WHAT IS REQUIRED: Count the lines in the following data that include "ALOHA". Please write only the number.

DATA EXTRACT:
══════

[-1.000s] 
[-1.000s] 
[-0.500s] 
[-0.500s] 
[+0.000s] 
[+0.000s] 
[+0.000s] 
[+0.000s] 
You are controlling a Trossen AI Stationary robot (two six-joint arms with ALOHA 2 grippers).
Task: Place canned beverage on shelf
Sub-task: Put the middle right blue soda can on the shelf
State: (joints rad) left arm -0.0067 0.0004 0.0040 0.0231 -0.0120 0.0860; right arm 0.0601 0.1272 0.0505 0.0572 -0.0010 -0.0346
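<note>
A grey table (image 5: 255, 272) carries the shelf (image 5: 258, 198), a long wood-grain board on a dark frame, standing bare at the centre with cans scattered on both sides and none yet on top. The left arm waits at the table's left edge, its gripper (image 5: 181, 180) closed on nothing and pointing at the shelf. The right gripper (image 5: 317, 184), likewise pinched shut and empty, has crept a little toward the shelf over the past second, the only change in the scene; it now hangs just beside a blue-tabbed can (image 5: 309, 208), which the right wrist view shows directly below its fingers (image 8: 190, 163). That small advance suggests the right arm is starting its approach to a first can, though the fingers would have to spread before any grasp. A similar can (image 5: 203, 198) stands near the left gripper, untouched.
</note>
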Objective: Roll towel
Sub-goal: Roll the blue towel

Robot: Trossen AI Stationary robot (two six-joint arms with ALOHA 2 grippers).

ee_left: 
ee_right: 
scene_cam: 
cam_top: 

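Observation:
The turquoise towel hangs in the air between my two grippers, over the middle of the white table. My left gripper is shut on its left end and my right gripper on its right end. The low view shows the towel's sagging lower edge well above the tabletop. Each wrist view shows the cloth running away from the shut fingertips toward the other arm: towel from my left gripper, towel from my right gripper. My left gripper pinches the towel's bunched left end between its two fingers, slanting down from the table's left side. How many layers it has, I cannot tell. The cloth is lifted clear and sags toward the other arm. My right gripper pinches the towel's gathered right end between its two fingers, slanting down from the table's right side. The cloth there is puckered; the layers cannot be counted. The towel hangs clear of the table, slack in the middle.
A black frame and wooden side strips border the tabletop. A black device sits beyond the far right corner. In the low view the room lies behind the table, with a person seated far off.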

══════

WRITTEN RESPONSE: 2